The Teen Wytche Saga by Ariella Moon
Think magic will solve your problems?
Bring you love? Cure you? Protect you? Help you find someone who is lost?
Magic tests friendships. It hisses, chirps, stinks up the room, backfires, and explodes. Magic forces you to make tough decisions. Shatter limitations. Discover your true self. When you use magic, expect results in the ultimate triple-un—unpredictable, uncontrollable, and so undeniable.
And you thought navigating high school was tough.
Reading Ariella Moon’s Spell Check, the first in a series, really brought me back to the style of books that I enjoyed reading when I was a preteen just getting interested in books that featured the supernatural or paranormal. I couldn’t help but think of a favorite eighties movie, Teen Witch, as I was reading this one, too.
Although much of what happens in Spell Check is pretty innocent and fun, there are some darker undertones—particularly regarding the loss of Evie’s dad, the man who inspired her to take an interest in photography. My heart really ached for this girl, and I loved reading all of her remembrances of him and the special bond that they shared with one another.
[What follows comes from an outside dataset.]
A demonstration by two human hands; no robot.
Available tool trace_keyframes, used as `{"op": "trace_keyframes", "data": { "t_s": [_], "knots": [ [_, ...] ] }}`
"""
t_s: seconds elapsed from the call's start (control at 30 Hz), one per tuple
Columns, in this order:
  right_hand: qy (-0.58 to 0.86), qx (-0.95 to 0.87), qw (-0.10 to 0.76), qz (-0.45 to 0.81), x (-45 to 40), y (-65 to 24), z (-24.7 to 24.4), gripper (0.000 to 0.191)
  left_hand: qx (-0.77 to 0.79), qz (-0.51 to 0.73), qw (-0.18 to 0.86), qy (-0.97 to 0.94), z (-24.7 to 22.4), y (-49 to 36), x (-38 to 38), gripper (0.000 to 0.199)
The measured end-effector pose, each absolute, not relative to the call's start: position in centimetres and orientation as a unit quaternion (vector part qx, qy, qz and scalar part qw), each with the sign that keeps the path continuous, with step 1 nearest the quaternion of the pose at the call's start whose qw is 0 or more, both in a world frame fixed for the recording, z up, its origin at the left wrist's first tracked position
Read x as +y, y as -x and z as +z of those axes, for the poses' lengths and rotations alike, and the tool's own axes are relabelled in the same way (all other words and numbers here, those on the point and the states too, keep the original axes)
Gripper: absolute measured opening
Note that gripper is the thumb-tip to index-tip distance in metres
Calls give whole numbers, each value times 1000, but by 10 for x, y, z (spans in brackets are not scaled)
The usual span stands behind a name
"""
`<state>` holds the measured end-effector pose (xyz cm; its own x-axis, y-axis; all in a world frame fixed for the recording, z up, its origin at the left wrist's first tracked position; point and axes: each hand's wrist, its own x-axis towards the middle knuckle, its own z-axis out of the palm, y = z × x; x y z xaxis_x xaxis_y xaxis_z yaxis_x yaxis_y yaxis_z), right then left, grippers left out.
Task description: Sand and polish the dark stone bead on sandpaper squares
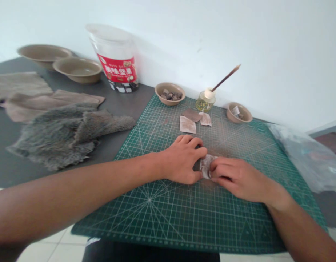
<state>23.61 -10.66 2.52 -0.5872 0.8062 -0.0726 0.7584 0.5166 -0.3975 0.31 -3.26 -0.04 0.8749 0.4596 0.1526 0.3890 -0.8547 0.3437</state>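
Observation:
On the green cutting mat (162, 214) lies a small pale patch of hide or cloth (205, 165) with brown smudges. My left hand (184, 160) arches over its left side, with the thumb and forefinger pressing its edges to the mat. On the patch's right part, my right hand (233, 176) has its fingers pinched together; whatever is between them is hidden. Farther back on the mat are two pale square pieces, one at the left (187, 125) and one at the right (205, 119), beside a brown piece (192, 114).
A bowl of dark lumps (170, 95), a glass jar with a brush (205, 100) and a small bowl (239, 112) stand along the wall. Grey fur (56, 134), folded hides (50, 102), two bowls and a plastic tub (116, 62) are leftward. A clear plastic bag (307, 156) lies right.

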Motion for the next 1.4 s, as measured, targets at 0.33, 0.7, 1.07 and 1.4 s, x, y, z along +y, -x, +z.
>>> {"op": "trace_keyframes", "data": {
  "t_s": [0.33, 0.7, 1.07, 1.4],
  "knots": [
    [482, -851, 93, 187, -107, -237, 26, 14, 222, 121, 151, -956, 0, -1, -33, 40],
    [532, -833, 82, 129, -107, -237, 26, 12, 225, 115, 149, -956, 2, -1, -34, 40],
    [449, -867, 57, 209, -108, -233, 27, 14, 222, 114, 155, -956, 1, -2, -33, 41],
    [438, -880, 64, 172, -105, -228, 29, 14, 222, 115, 156, -956, 1, -3, -33, 40]
  ]
}}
Another fun aspect of this book is the beginnings of young love. Relationships are difficult enough as they are, but they are even more complicated when friends may possibly have the same feelings for the same boy. Evie’s and Parvani’s friendship is tested when Evie is asked to help with a love spell for Parvani for Jordan, a boy that Evie is falling for.
Perhaps my favorite character in this book was Salem, also known as Sarah. She seemed to have a lot more depth to her than the other characters. She is also something of a threat to the friendship between Evie and Parvani because she’s new in Evie’s life. I look forward to finding out more about her in future books.
The characters in this book are about fourteen years old, but to me they felt a little bit younger than that. I would definitely feel comfortable letting children around the ages of ten or eleven read the book. Subject matter also covers bullying, something that a lot of kids in this awkward age can relate to.
Overall, this was a really fun and cute book, and I look forward to reading the rest in the series.